Degradation of proteasome components after NMDA exposure. (A) The degradation of 19S subunits. Neuronal lysates collected at 30’ and 4 h post-NMDA were resolved by SDS-PAGE and probed for total levels of 20S subunit α7, 19S subunit Rpt1, and VCP (an abundant UPS protein). Tubulin served as the loading control. (B) Quantification of the results in (A) by densitometry (n = 6, mean ± SEM, *p < 0.05 by paired t-test). (C) Degradation of proteasome-interacting E3s. Neuronal lysates from (A) were immunoblotted against E3s (HUWE1, UBE3A, KCMF1) and DUBs (USP14) that interact with proteasomes. (D) The graph represents protein levels in (C) normalized to α7 levels (n = 5, *p < 0.05 by paired t-test).

Figure 9

The degradation of 19S particles is specific to NMDA treatment. (A) Cultured hippocampal neurons were briefly treated with NMDA (20 μM, 3 min) or DHPG (100 μM, 10 min), or persistently treated with TTX (2 μM) or TTX + CNQX + APV (2, 40, and 50 μM, respectively).
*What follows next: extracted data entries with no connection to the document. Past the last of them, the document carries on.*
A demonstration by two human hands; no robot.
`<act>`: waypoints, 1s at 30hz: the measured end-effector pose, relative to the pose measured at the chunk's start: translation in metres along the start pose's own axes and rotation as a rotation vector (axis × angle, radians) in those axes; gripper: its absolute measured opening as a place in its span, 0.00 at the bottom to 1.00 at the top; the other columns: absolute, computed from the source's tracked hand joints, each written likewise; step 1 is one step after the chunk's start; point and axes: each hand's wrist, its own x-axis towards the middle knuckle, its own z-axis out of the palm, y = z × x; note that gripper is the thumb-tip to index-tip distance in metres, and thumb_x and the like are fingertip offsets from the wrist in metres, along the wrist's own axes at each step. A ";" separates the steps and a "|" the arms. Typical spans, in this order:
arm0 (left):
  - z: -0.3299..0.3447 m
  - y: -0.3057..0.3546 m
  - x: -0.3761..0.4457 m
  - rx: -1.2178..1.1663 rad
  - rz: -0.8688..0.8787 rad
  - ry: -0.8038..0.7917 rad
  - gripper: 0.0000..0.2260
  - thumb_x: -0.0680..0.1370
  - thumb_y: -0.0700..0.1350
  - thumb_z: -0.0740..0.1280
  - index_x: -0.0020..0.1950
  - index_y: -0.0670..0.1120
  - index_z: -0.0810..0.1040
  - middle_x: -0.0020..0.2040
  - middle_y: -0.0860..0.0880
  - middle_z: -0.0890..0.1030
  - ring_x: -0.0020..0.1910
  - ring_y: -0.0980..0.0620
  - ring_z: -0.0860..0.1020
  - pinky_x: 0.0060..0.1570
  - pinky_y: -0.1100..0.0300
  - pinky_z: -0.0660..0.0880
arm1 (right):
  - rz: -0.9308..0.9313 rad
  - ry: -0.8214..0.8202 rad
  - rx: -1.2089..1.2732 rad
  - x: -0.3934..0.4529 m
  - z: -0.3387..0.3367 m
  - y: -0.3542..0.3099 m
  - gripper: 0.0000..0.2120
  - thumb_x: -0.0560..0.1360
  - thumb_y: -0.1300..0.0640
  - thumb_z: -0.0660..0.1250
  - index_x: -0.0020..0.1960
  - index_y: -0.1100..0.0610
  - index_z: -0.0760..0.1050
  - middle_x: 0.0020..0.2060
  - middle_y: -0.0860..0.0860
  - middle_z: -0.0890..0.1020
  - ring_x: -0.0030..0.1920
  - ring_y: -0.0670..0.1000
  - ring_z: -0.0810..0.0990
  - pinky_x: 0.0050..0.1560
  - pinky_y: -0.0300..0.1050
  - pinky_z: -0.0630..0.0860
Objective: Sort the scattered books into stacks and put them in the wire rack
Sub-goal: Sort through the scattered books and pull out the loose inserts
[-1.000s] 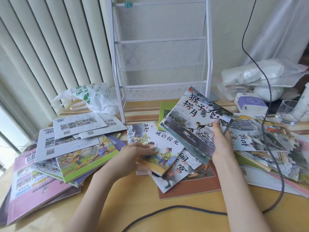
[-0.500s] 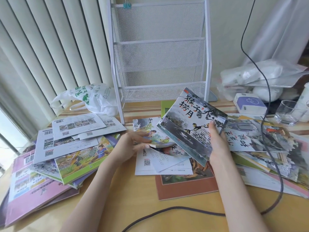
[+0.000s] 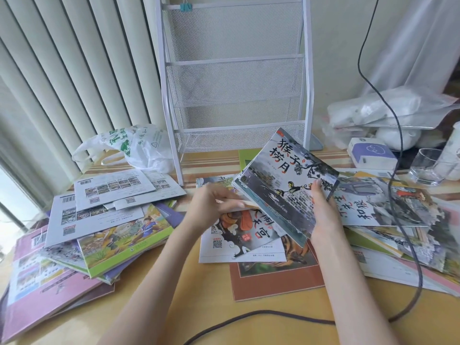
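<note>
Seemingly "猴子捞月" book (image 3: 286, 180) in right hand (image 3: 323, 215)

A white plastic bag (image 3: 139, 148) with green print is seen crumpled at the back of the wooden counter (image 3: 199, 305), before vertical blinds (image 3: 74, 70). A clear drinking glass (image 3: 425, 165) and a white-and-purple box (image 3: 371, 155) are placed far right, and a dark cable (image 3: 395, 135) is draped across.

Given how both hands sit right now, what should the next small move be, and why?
Probably slide the thin book pinched by the left hand under the grey monkey book that the right hand holds tilted above the table. Its edge already meets that small stack, the wire rack shows no books, and many books still lie scattered.
</note>
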 end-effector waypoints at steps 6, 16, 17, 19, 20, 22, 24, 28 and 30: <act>0.037 0.001 -0.005 0.130 0.022 -0.159 0.07 0.69 0.42 0.76 0.47 0.45 0.86 0.43 0.56 0.84 0.44 0.62 0.79 0.42 0.68 0.75 | -0.043 -0.008 -0.008 -0.002 0.001 0.001 0.36 0.73 0.36 0.62 0.75 0.50 0.58 0.74 0.50 0.61 0.73 0.55 0.61 0.68 0.57 0.62; -0.008 -0.017 -0.013 0.187 -0.373 0.308 0.09 0.75 0.44 0.66 0.53 0.51 0.81 0.49 0.52 0.82 0.43 0.53 0.80 0.48 0.56 0.77 | -0.105 0.021 -0.011 -0.007 0.013 0.004 0.29 0.77 0.44 0.61 0.74 0.54 0.59 0.71 0.52 0.66 0.70 0.55 0.65 0.65 0.53 0.65; -0.011 -0.022 -0.011 0.195 -0.433 0.346 0.13 0.76 0.46 0.65 0.60 0.49 0.77 0.54 0.48 0.80 0.50 0.48 0.79 0.53 0.52 0.75 | -0.101 0.027 -0.013 -0.007 0.013 0.004 0.29 0.78 0.44 0.61 0.74 0.54 0.58 0.72 0.52 0.65 0.70 0.55 0.65 0.65 0.54 0.65; -0.011 -0.028 -0.008 0.151 -0.583 0.313 0.21 0.76 0.47 0.65 0.68 0.45 0.67 0.62 0.43 0.74 0.60 0.42 0.72 0.60 0.47 0.71 | -0.088 0.036 -0.021 -0.006 0.013 0.005 0.31 0.77 0.44 0.61 0.75 0.54 0.57 0.73 0.52 0.63 0.71 0.56 0.63 0.66 0.55 0.64; -0.010 -0.028 -0.006 0.108 -0.630 0.290 0.23 0.76 0.46 0.66 0.69 0.45 0.65 0.63 0.43 0.72 0.61 0.42 0.71 0.58 0.48 0.72 | -0.079 0.037 -0.020 -0.005 0.013 0.005 0.31 0.77 0.43 0.61 0.75 0.53 0.56 0.73 0.52 0.62 0.72 0.56 0.63 0.67 0.56 0.64; -0.008 -0.026 0.000 -0.068 -0.708 0.290 0.23 0.76 0.42 0.66 0.69 0.44 0.63 0.58 0.44 0.73 0.55 0.45 0.72 0.44 0.55 0.73 | -0.068 0.038 -0.009 -0.003 0.013 0.006 0.31 0.77 0.43 0.61 0.75 0.53 0.56 0.74 0.51 0.62 0.72 0.56 0.62 0.67 0.57 0.64; -0.012 -0.029 0.009 -0.244 -0.800 0.325 0.19 0.77 0.37 0.65 0.66 0.46 0.64 0.50 0.46 0.73 0.51 0.46 0.72 0.40 0.57 0.70 | -0.055 0.036 -0.001 -0.001 0.013 0.008 0.31 0.77 0.44 0.62 0.75 0.53 0.57 0.73 0.51 0.63 0.72 0.56 0.63 0.67 0.57 0.64; -0.024 -0.040 0.014 -0.456 -0.917 0.300 0.23 0.68 0.38 0.71 0.60 0.35 0.70 0.50 0.41 0.77 0.48 0.44 0.76 0.50 0.48 0.76 | -0.022 0.036 0.011 0.004 0.015 0.014 0.30 0.77 0.44 0.63 0.74 0.51 0.58 0.72 0.51 0.65 0.71 0.56 0.65 0.67 0.57 0.66; -0.025 -0.045 0.011 -0.473 -0.887 0.270 0.17 0.70 0.38 0.72 0.55 0.33 0.71 0.47 0.41 0.73 0.44 0.45 0.73 0.46 0.48 0.77 | -0.017 0.036 0.016 0.006 0.016 0.017 0.30 0.76 0.43 0.64 0.74 0.51 0.59 0.72 0.51 0.66 0.70 0.56 0.65 0.67 0.57 0.67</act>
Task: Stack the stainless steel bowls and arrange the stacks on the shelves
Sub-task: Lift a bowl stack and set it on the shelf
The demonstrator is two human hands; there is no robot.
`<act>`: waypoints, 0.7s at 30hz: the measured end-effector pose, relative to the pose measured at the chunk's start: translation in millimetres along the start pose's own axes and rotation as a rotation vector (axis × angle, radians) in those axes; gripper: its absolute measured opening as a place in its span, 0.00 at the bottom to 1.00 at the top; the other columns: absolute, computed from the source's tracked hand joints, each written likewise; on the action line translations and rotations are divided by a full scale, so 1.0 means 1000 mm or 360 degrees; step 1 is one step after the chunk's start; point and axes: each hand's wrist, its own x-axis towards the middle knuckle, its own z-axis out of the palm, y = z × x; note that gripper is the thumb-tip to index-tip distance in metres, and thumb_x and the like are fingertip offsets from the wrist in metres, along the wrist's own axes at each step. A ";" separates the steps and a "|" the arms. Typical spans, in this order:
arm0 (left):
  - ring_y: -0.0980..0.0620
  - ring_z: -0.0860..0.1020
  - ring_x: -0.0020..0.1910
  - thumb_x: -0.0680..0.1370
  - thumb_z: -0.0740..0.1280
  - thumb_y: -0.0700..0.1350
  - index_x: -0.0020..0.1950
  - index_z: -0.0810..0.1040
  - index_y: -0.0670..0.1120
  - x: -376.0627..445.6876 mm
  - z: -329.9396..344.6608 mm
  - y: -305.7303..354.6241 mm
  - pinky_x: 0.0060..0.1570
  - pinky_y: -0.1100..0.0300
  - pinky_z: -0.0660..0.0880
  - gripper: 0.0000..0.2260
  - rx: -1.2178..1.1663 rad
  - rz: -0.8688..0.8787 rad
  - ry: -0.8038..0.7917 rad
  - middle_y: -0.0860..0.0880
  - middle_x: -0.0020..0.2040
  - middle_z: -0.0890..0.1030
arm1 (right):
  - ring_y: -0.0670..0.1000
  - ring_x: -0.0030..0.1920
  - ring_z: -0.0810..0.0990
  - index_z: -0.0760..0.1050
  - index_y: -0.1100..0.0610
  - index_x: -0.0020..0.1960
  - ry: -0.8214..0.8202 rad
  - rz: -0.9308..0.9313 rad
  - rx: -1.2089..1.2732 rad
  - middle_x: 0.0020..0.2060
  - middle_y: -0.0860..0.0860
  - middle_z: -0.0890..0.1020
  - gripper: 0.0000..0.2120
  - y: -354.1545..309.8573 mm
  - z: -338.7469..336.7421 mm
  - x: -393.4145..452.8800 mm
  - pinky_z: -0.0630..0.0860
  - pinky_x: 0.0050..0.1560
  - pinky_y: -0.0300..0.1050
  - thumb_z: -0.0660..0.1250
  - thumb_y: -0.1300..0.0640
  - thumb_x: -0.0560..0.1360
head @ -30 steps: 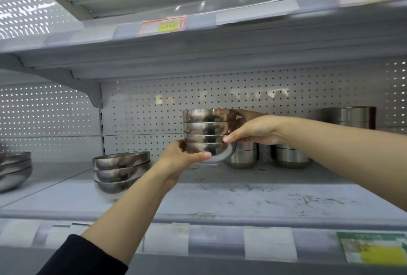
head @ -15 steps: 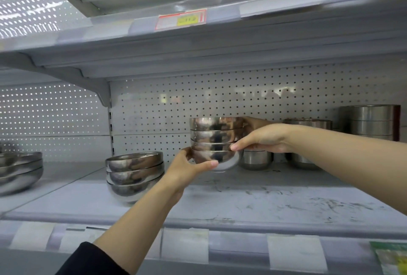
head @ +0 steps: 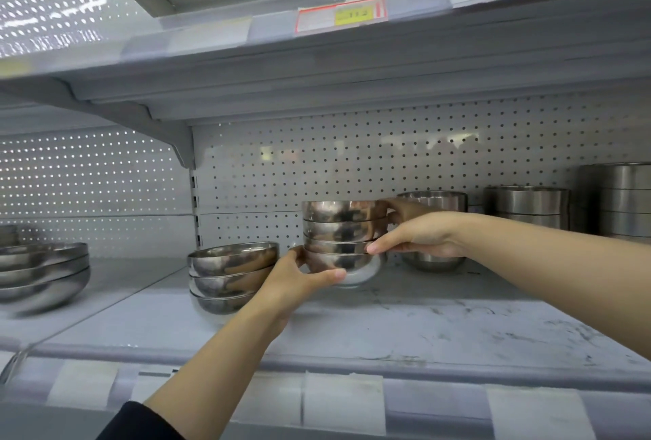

Only the vehicle was added in control experiments (Con). Neuronal lysates were collected at 4 h after drug addition, and analyzed by SDS-PAGE and Western blot for the levels of 19S subunit Rpt1 and 20S subunit α7. GAPDH served as loading control. (B,C) represent the results in (A) quantified by densitometry. Rpt1 and α7 levels (mean ± SEM) were normalized to the control. Statistical significance (*p < 0.05) was determined by paired t-test against the control (n = 8 for NMDA and DHPG, n = 4 for TTX and TTX + APV + CNQX).

Figure 10

The degradation of 19S particles is proteaosme-dependent. (A) Proteasome inhibitor MG132 (40 μM) was added to cultured hippocampal neurons 30 min before NMDA stimulation (20 μM, 3 min). After NMDA washed-out, MG132 was applied again for 4 h before neuronal lysates were collected. In control (Con) experiments, neurons were only treated with NMDA. Rpt1 levels were determined by SDS-PAGE and immunoblotting. GAPDH served as loading control. (B) 19S degradation induced by NMDA in (A) was quantified by densitometry (n = 5, mean ± SEM). Statistical significance (*p < 0.05) was determined by t-test assuming unequal variance. (C) The same experiments as in (A) and (B), performed with different combinations of proteasome inhibitors (2 μM epoxomicin; 10 μM lactacystin; 40 μM MG132) and lysosome inhibitors (150 μM chloroquine; 100 nM concanamycin A). Statistical significance was determined using t-test (p-value is listed, or ns for not significant, p > 0.05).